HPCwire: How long have you been doing work at ORNL?

Candy: My connection with ORNL started in the summer of 2002, when ORNL's IBM Power4-based “Cheetah” supercomputer came on line. Through a SciDAC contract, General Atomics started doing simulations on the IBM system. When the Cray X1 arrived in 2003, ORNL's Mark Fahey ported GYRO to it and had a lot of success without a lot of suffering even at this early X1 stage. A lot of the credit for that goes to Mark. GYRO's very portable, so ORNL likes to test new machines with it. They ported GYRO to the Cray XT3 very early on, and it revealed some XT3 ramp-up issues. GYRO really stresses architectures.

HPCwire: How much work will you be doing on the ORNL systems?

Candy: We got about 400,000 hours on the X1E on top of our base National Leadership Computing Facility allocation of 440,000, so in total we have almost a million hours at ORNL.

HPCwire: How did you first learn about the INCITE program?

Candy: We were previously aware of the Department of Energy's INCITE program. With Mark Fahey's encouragement, we submitted INCITE proposals and Mark's advice really helped.

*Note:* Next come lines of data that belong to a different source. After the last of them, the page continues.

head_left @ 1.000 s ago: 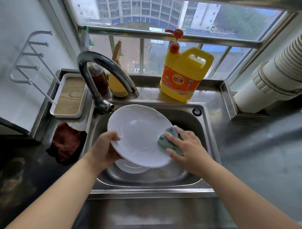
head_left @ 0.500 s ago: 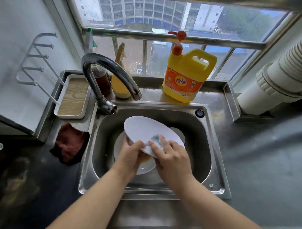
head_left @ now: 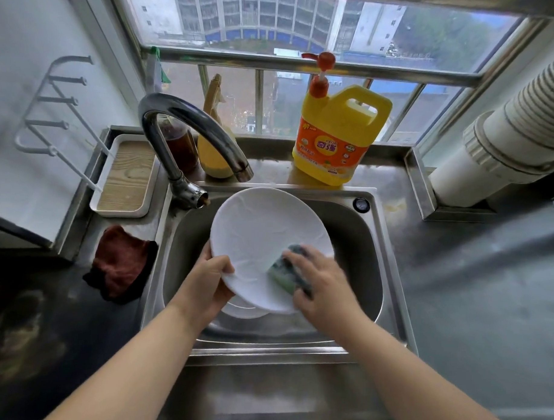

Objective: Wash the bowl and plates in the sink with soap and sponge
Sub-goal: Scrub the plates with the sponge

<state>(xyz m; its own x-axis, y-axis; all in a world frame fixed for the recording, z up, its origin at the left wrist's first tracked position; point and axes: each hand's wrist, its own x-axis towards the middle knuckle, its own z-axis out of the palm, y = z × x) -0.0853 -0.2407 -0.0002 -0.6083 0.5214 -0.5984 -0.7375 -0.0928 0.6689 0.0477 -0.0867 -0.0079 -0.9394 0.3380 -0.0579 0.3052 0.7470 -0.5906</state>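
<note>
A white plate [head_left: 261, 238] is held tilted over the steel sink [head_left: 376, 269], its face towards me. My left hand [head_left: 209, 284] grips the plate's lower left rim, thumb on the face. My right hand [head_left: 319, 283] holds a green-blue sponge [head_left: 284, 272] against the plate's lower right part. Another white dish [head_left: 244, 310] lies in the sink beneath it, mostly hidden. The yellow soap bottle [head_left: 339, 138] with an orange pump stands behind the sink.
A curved tap [head_left: 188, 140] arches over the sink's back left corner. A red cloth [head_left: 120, 262] lies left of the sink, with a wooden tray [head_left: 127, 177] behind it. A white duct pipe [head_left: 502, 139] crosses at the right. A dark jar and yellow bottle stand behind the tap.
The plate was tipped low and nearly flat half a second ago; now it is raised and tilted towards me again. The sponge hand has moved to the plate's lower right.
</note>
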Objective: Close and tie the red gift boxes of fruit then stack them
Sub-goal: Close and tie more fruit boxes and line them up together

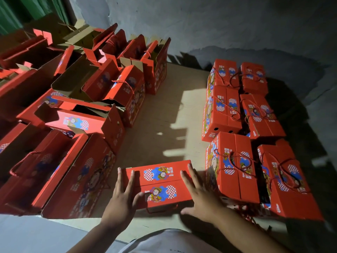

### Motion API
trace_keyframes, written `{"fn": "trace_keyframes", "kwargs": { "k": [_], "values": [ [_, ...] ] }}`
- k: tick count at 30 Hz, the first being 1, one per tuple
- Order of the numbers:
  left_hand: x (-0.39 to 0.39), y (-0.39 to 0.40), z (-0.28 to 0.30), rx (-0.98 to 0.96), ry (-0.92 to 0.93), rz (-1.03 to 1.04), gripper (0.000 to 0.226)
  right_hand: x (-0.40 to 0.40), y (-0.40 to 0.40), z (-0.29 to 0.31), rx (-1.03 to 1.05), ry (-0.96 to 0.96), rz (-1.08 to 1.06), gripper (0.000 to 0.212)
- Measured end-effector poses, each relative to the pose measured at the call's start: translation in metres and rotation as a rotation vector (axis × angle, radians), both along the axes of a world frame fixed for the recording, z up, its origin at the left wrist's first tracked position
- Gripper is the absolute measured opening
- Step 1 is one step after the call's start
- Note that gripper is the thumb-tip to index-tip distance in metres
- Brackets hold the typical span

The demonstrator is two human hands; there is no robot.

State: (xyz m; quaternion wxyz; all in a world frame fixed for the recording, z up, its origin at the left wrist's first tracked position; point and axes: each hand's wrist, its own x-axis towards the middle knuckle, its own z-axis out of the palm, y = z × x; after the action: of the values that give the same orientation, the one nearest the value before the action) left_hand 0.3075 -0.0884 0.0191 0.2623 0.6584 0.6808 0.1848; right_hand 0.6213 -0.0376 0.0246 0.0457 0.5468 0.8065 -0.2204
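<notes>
- One closed red gift box (160,185) lay on the cardboard floor sheet (164,114), near centre, just in front of the person; its two top flaps met along the middle.
- Left hand (121,199): fingers straight and spread, flat on the box's left end, thumb on the top panel. Grasping nothing.
- Right hand (198,196): fingers straight and spread on the box's right end, thumb low beside the near right corner. Likewise pressing, not gripping; somewhat blurred.
- A red cord (162,209) hung along the box's near side, untied.
- Right side: six closed boxes (235,167) counted on top, in two columns of three, each with red cord handles lying across its lid. Left column stood higher than the right.
- Left side: a crowd of open boxes (82,117), flaps up, roughly a dozen; exact count could not be told, as far ones were dim and overlapping.
- Far edge: grey wall (218,24).
</notes>
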Motion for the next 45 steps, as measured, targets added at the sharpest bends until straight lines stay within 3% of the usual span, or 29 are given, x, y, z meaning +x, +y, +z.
{"fn": "trace_keyframes", "kwargs": {
  "k": [5, 11, 16, 21, 24, 26, 29, 33, 39, 45],
  "values": [
    [0.003, -0.02, -0.006, -0.055, -0.162, 0.117, 0.079, -0.013, -0.015, -0.001, 0.175, -0.241, -0.035, 0.123],
    [-0.002, -0.041, -0.007, -0.047, -0.271, 0.099, 0.089, -0.05, -0.026, 0.002, 0.249, -0.056, 0.048, 0.079],
    [-0.006, -0.054, -0.011, 0.006, -0.19, 0.066, 0.096, -0.069, 0.042, 0.028, 0.1, -0.079, -0.048, 0.069],
    [-0.008, -0.056, -0.012, 0.027, -0.203, 0.047, 0.1, -0.078, 0.116, 0.043, -0.254, -0.197, -0.148, 0.064],
    [-0.01, -0.056, -0.016, 0.025, -0.209, 0.038, 0.104, -0.088, 0.13, 0.042, -0.373, -0.071, -0.171, 0.066],
    [-0.011, -0.057, -0.019, 0.012, -0.201, 0.035, 0.107, -0.099, 0.13, 0.038, -0.424, 0.091, -0.213, 0.056],
    [-0.011, -0.059, -0.022, 0.016, -0.194, 0.047, 0.107, -0.107, 0.123, 0.032, -0.277, 0.288, -0.269, 0.034],
    [-0.009, -0.057, -0.02, 0.013, -0.212, 0.055, 0.11, -0.107, 0.112, 0.051, -0.185, 0.404, -0.252, 0.035],
    [-0.005, -0.042, -0.014, -0.063, -0.24, 0.136, 0.106, -0.085, 0.096, 0.116, -0.547, 0.444, -0.134, 0.045],
    [-0.01, 0.005, -0.019, -0.105, -0.315, 0.266, 0.104, -0.102, 0.101, 0.156, -0.487, 0.563, -0.255, 0.017]
  ]
}}
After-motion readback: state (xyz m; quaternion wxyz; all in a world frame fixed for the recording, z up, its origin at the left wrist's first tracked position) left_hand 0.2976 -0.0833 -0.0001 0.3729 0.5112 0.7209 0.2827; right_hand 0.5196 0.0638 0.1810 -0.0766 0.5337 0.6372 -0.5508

HPCwire: Why do your work at ORNL?

Candy: We had been using NERSC, mainly. As a point of history, General Atomics people founded the San Diego Supercomputer Center in the mid 1980s, and GYRO was first run there. By 2002, the only NERSC machine useful for what we were doing was “Seaborg.” We weren't getting much throughput at NERSC and heard about the ORNL “Cheetah” machine, and we got tremendous throughput from that. The availability of the substantially more powerful Cray machines made ORNL even more attractive for our work. ORNL has an extremely receptive, helpful staff that jumps immediately on problems. We still use NERSC, but markedly less. The ORNL experts are great, because our users can go to them with questions. I deal with ORNL computer scientists, not physicists.

HPCwire: Do you use only the Cray X1E or the Cray XT3, too?

Candy: The X1E is where we have our account, and it's a great system. We've been able to scale GYRO to the full X1E. It also performs well on the XT3, but we don't have an account on that machine. Progress is tremendous now. We're doing a study that for the first time couples electron and ion-scale turbulence. Normally, people do much smaller, electron-scale simulations. The simulation we're running requires almost the entire X1E and takes five to six days to run one iteration. It's a great experience.

HPCwire: How do you feel about the INCITE program?

Candy: INCITE is absolutely crucial for our current research program. It's a great program.

HPCwire: Anything to add, Jeff?

Candy: I just want to repeat that Mark Fahey of ORNL has been a crucial person in this effort, especially for code optimization. He sees things we sometimes don't. I have nothing but great things to say about him.